**TASK INSTRUCTIONS**
Extract each line of the data below exactly as written.

↓↓↓

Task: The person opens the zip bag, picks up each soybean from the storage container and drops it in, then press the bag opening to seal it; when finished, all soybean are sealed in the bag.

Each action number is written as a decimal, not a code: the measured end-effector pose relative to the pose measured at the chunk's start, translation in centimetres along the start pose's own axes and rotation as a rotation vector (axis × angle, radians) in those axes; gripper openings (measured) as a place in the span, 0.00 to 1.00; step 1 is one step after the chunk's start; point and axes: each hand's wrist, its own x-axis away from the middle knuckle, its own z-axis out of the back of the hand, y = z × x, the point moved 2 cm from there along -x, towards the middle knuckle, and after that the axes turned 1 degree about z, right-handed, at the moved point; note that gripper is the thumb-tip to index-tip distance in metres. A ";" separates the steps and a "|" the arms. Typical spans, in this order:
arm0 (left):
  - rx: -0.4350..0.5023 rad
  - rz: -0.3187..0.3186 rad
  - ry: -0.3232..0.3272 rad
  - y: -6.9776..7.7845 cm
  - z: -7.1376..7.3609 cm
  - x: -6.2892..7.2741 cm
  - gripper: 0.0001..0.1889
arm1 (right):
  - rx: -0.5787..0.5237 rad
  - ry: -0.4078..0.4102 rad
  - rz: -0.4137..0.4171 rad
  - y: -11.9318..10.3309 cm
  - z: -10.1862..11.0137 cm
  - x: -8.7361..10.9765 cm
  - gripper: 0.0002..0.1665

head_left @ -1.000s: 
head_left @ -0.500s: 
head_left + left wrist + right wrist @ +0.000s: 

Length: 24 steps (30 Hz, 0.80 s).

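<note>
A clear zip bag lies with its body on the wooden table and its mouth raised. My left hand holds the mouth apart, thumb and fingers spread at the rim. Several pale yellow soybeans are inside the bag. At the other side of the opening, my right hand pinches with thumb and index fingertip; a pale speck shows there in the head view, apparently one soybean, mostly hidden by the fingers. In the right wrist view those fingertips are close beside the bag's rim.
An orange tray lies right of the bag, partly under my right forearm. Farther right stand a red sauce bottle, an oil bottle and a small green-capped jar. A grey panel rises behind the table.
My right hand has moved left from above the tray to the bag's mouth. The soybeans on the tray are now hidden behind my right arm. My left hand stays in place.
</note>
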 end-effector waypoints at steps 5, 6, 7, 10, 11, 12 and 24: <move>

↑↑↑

**ANSWER TO THE EXERCISE**
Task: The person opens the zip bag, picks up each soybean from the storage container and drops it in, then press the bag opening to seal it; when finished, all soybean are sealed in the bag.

Each action number is written as a decimal, not a code: the measured end-effector pose relative to the pose measured at the chunk's start, translation in centimetres along the start pose's own axes and rotation as a rotation vector (axis × angle, radians) in those axes; gripper openings (measured) as a place in the span, 0.00 to 1.00; step 1 is one step after the chunk's start; point and axes: each hand's wrist, its own x-axis away from the middle knuckle, its own z-axis out of the back of the hand, y = z × x, the point moved 2 cm from there along -x, towards the middle knuckle, and after that the axes turned 1 degree about z, right-handed, at the moved point; note that gripper is the thumb-tip to index-tip distance in metres. A ";" separates the steps and a "|" the arms. Typical spans, in this order:
arm0 (left):
  - rx: -0.4350..0.5023 rad
  - rz: -0.3187..0.3186 rad
  - ry: -0.3232..0.3272 rad
  - y: -6.9776..7.7845 cm
  - z: -7.1376..7.3609 cm
  - x: -6.2892..7.2741 cm
  - gripper: 0.0001..0.1889
arm1 (right):
  - rx: -0.5787..0.5237 rad
  - ry: -0.4078..0.4102 rad
  - rz: -0.4137..0.4171 rad
  - y: -11.9318..10.3309 cm
  - z: -10.1862..11.0137 cm
  - x: -8.7361..10.9765 cm
  - gripper: 0.0002..0.1665

head_left @ -1.000s: 
head_left @ -0.500s: 
head_left + left wrist + right wrist @ +0.000s: 

Length: 24 steps (30 Hz, 0.80 s).

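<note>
A clear zip bag lies with its body on the wooden table and its mouth raised. My left hand holds the mouth apart, thumb and fingers spread at the rim. Several pale yellow soybeans are inside the bag. At the other side of the opening, my right hand pinches with thumb and index fingertip; a pale speck shows there in the head view, apparently one soybean, mostly hidden by the fingers. In the right wrist view those fingertips are close beside the bag's rim.
An orange tray lies right of the bag, partly under my right forearm. Farther right stand a red sauce bottle, an oil bottle and a small green-capped jar. A grey panel rises behind the table.
My right hand has moved left from above the tray to the bag's mouth. The soybeans on the tray are now hidden behind my right arm. My left hand stays in place.
</note>
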 end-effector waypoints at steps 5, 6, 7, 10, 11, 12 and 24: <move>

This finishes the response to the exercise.